Economic Policy Uncertainty and the Swedish stock market : A quantitative study on how Economic Policy Uncertainty affects the Swedish stock market

University essay from Umeå universitet/Nationalekonomi

Author: Andreas Vikström; [2020]

Keywords: ;

Abstract: This study examines the effect of Economic Policy Uncertainty (EPU) on the Swedish stock market, both in the short-run and the long-run. To do this, the Economic Policy Uncertainty index, developed by Armelius et al. (2016), is used. This index was constructed with the purpose of measuring uncertainty related to economic policy. EPU may make firms postpone important investments or decisions which could affect financial outcomes and cash flow in the future. As future cash flows are often correlated with the stock prices, this may put downward pressure on the price (Gulen & Ion, 2014). EPU may also affect the factors determining discount rates, such as interest rates, inflation, and risk premiums (Pastor and Veronesi, 2013).

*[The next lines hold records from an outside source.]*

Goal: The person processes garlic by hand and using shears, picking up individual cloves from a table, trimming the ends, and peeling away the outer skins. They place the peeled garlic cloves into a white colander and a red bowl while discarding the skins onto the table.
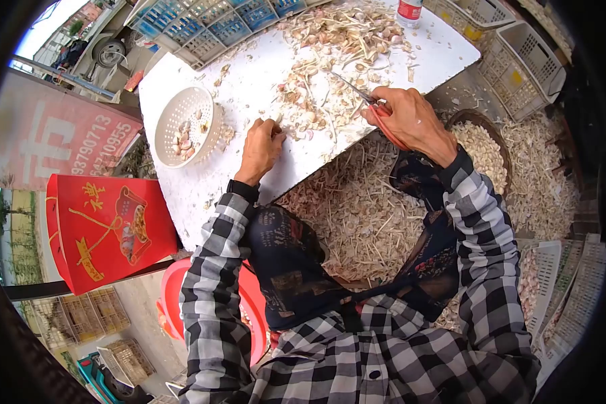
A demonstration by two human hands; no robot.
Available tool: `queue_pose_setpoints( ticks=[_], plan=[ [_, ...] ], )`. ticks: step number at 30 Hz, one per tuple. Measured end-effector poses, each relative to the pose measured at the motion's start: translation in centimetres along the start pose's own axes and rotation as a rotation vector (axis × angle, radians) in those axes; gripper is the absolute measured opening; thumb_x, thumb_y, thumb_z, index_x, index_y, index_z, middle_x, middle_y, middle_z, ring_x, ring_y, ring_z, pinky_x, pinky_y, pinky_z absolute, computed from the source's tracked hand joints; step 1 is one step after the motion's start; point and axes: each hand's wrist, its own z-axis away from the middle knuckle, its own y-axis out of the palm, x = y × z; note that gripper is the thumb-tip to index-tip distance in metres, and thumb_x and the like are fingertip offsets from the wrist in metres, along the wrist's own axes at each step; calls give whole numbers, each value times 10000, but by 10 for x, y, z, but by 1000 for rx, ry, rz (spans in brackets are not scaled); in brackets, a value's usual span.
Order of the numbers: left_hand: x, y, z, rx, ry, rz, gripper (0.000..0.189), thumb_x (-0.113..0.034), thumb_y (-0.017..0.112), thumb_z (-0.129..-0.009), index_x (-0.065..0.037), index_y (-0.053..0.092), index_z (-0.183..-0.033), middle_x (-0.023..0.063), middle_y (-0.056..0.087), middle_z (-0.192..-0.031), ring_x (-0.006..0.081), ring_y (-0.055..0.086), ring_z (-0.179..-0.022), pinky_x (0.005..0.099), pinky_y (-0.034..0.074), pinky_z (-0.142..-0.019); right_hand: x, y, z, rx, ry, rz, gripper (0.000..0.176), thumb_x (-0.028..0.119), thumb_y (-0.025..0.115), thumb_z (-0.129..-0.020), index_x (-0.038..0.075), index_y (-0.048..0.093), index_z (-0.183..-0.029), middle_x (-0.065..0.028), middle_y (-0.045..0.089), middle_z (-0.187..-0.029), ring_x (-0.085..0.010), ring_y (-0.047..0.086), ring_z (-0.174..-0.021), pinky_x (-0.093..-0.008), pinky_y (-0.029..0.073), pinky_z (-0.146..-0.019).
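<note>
My right hand (414,122) grips a pair of scissors (386,125) with red handles, its metal blades pointing up and left over the white table (249,87). Near the table's front edge is my left hand (261,151), its fingers curled together at the tips; whatever they may hold is too small to make out. Between and beyond the hands lie loose garlic cloves, dry stalks and skins, heaped into a pile of garlic scraps (343,34) at the back. Left of my left hand stands a round cream colander (215,128) with several garlic cloves (184,143) inside.
A blue-and-grey crate (209,30) and a bottle with a red label (409,12) stand at the table's back. To the right are a basket of peeled cloves (481,151) and plastic crates (522,71). A red gift bag (111,232) and red tub (249,303) are left.
</note>
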Motion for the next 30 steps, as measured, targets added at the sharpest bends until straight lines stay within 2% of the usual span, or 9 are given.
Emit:
queue_pose_setpoints(
  ticks=[1, 5, 9, 12, 13, 16, 20, 23, 30],
  plan=[
    [3, -1, 0, 30, 24, -21, 209, -110, 688, -753, 32, 630, -895, 172, 572, -838, 301, 575, -783, 389, 467, -699, -1, 2, -1, -7, -24, 7, 289, 295, 642, -826, 7, 640, -858, -101, 509, -528, -168, 436, -468, -353, 356, -483],
    [-3, -15, 15, 97, 22, 100, 189, -124, 665, -775, 34, 647, -877, 160, 608, -803, 255, 596, -745, 363, 475, -681, 0, 5, -1, -11, -30, 13, 284, 288, 641, -824, 8, 642, -876, -111, 521, -535, -176, 446, -470, -354, 361, -489],
    [-5, -28, 13, 199, -236, 212, 210, -165, 622, -839, 25, 662, -919, 99, 645, -710, 144, 578, -646, 292, 471, -619, 2, 8, -1, -2, -45, -9, 300, 292, 644, -824, 0, 639, -895, -106, 508, -522, -174, 440, -459, -354, 352, -479],
    [3, -16, -9, -90, -106, 151, 246, -180, 633, -831, 30, 645, -959, 143, 649, -789, 209, 602, -697, 344, 479, -638, 9, 7, -1, 33, -17, 6, 304, 298, 631, -812, 1, 638, -881, -142, 540, -551, -265, 510, -503, -386, 394, -511],
    [5, -10, -18, -92, -103, 154, 246, -180, 633, -831, 30, 645, -959, 143, 649, -789, 209, 602, -697, 344, 479, -638, 12, 6, -1, 50, 4, 3, 301, 299, 616, -800, 6, 638, -864, -180, 574, -586, -353, 582, -554, -416, 441, -546],
    [5, 5, -35, -47, 72, -83, 224, -80, 617, -767, 29, 608, -962, 239, 574, -869, 398, 577, -759, 451, 474, -672, 12, 10, -1, 74, -4, 31, 290, 292, 613, -802, 8, 637, -853, -182, 575, -589, -356, 588, -563, -427, 443, -543],
    [10, -2, -39, 17, 62, -162, 213, -55, 586, -753, 50, 625, -934, 273, 603, -851, 381, 603, -777, 421, 476, -733, 14, 16, 3, 71, -21, 50, 260, 263, 603, -803, 5, 630, -818, -185, 567, -582, -362, 587, -565, -438, 447, -531],
    [7, -28, -24, 158, -335, 591, 235, -49, 536, -869, 93, 570, -1053, 194, 635, -873, 268, 650, -753, 308, 541, -714, 14, 26, 7, 63, -74, 49, 265, 265, 609, -802, 2, 628, -824, -184, 571, -586, -357, 588, -558, -442, 450, -532],
    [-15, -59, 16, 179, -444, 1329, 228, 3, 506, -899, 72, 514, -1115, 184, 593, -1027, 261, 627, -974, 321, 527, -911, 34, 53, 10, 73, -229, -124, 280, 294, 628, -820, 26, 613, -897, -148, 576, -591, -332, 576, -533, -433, 449, -519]
  ],
)
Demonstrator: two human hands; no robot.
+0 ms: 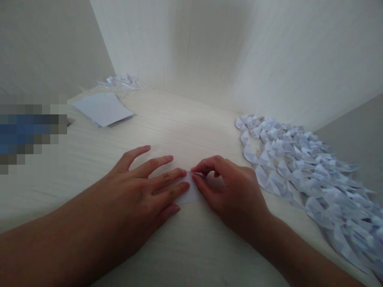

The results in this study may help investors and large institutions to understand how stocks are priced during times of economic policy uncertainty. Also, if the effect of the EPU is significantly negative, it will give authorities and the government an incentive to maintain transparency to make the markets less volatile. Earlier studies suggest that EPU has a negative effect on stock market returns in several countries such as Australia, Canada, China, Japan, Korea, and the US (Arouri et al., 2016 & Christou et al., 2017). The findings in this study suggest that EPU has a negative effect on the Swedish stock market in the short run. The effect is greatest during the same month the uncertainty shock occurs. During the first and second month after, the effect is still negative, but smaller. However, when analysing possible cointegration among the variables in the model them, no long-run relationship can be found between EPU and the stock market index.